→ **PROBLEM TO SOLVE**: Once the line containing "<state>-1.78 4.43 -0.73" is found in the entries below, reproduce it and every line after it, stopping at and including the line containing "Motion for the"; reproduce nothing else, and keep each line exact.

→ **RECORDS PROVIDED**:
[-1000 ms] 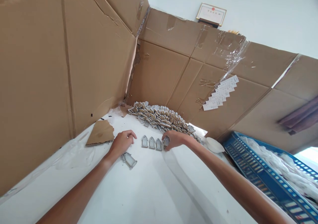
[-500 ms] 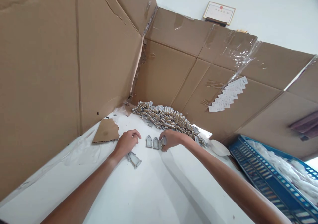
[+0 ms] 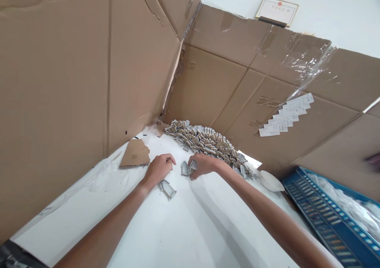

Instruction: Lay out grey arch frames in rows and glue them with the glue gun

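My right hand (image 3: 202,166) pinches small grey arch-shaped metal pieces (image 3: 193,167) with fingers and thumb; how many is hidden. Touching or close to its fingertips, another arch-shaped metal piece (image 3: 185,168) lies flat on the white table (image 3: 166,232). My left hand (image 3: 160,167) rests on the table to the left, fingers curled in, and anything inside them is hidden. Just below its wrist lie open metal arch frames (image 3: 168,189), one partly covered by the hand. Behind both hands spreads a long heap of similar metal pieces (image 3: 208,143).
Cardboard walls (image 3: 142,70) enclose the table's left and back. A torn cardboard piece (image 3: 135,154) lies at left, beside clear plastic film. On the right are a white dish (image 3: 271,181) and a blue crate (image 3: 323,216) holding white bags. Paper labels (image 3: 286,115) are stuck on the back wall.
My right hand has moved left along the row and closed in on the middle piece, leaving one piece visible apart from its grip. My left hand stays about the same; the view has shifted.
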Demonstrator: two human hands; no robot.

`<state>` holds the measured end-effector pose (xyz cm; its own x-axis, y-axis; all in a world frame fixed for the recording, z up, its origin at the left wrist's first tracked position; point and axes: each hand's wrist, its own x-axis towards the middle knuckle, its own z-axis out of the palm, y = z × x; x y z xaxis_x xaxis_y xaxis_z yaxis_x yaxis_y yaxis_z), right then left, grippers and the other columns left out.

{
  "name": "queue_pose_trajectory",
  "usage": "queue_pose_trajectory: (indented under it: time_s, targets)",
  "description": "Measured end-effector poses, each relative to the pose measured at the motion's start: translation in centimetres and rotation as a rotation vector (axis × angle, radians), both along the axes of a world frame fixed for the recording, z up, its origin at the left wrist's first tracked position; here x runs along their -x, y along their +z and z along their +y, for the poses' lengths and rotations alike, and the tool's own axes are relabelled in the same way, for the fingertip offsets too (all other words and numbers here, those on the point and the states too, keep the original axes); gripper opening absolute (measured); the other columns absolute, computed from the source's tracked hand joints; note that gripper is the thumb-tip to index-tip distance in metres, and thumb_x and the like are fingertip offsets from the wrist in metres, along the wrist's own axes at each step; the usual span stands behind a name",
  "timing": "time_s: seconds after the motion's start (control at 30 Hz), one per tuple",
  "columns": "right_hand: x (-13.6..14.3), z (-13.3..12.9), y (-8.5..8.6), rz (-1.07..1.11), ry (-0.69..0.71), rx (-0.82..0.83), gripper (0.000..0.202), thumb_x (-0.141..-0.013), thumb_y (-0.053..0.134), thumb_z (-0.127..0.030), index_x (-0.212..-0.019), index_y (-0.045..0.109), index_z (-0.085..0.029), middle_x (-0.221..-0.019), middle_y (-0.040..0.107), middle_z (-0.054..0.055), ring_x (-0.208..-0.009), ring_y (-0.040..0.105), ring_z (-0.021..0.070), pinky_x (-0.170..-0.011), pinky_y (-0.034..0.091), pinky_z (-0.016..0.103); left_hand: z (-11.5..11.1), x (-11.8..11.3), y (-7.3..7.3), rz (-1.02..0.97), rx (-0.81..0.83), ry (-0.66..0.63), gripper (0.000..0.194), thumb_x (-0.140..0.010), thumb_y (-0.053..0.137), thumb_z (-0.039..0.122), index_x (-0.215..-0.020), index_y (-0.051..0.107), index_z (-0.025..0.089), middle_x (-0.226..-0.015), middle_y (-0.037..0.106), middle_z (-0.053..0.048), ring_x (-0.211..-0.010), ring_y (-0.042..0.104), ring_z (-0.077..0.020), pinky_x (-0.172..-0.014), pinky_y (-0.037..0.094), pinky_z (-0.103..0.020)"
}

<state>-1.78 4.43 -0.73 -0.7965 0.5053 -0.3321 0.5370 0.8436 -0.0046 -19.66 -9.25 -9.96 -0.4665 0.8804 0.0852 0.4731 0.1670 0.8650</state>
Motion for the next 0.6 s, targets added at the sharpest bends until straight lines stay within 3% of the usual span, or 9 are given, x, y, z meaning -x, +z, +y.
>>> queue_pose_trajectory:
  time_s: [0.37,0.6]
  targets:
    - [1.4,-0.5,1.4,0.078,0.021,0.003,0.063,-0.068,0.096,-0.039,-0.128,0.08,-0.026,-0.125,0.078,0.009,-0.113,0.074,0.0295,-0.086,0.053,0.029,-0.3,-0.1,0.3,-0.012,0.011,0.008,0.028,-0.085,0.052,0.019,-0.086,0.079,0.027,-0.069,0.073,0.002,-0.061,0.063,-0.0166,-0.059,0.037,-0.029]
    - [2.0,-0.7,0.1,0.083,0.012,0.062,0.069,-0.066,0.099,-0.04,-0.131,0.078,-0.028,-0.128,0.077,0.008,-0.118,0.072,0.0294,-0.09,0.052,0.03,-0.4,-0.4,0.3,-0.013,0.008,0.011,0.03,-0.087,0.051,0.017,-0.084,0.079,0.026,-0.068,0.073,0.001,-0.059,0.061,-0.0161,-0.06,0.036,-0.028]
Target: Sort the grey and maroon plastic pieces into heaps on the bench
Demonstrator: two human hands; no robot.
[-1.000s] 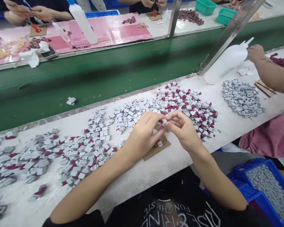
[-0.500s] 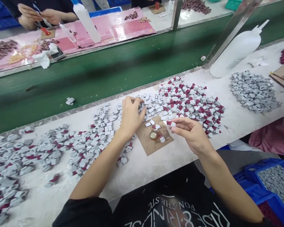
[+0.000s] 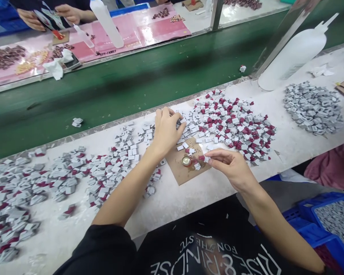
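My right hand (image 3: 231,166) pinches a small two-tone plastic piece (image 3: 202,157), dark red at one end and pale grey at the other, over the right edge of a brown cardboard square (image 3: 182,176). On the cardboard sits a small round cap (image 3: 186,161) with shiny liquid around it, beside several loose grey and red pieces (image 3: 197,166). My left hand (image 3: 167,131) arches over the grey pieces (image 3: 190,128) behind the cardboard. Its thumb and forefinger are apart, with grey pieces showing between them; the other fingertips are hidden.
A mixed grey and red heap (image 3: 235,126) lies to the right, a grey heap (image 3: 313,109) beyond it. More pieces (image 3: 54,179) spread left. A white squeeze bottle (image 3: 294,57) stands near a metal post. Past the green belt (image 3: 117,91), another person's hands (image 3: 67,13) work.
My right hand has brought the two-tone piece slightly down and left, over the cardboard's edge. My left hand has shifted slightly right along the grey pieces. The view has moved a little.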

→ **EXERCISE SOLUTION**:
<state>-1.78 4.43 -0.73 -0.7965 0.5053 -0.3321 0.5370 0.8436 -0.0046 -19.66 -9.25 -9.96 -0.4665 0.8804 0.0852 0.4731 0.1670 0.8650</state>
Motion for the next 0.6 s, targets added at the sharpest bends until straight lines stay within 3% of the usual span, or 9 are given, x, y, z meaning -x, +z, +y.

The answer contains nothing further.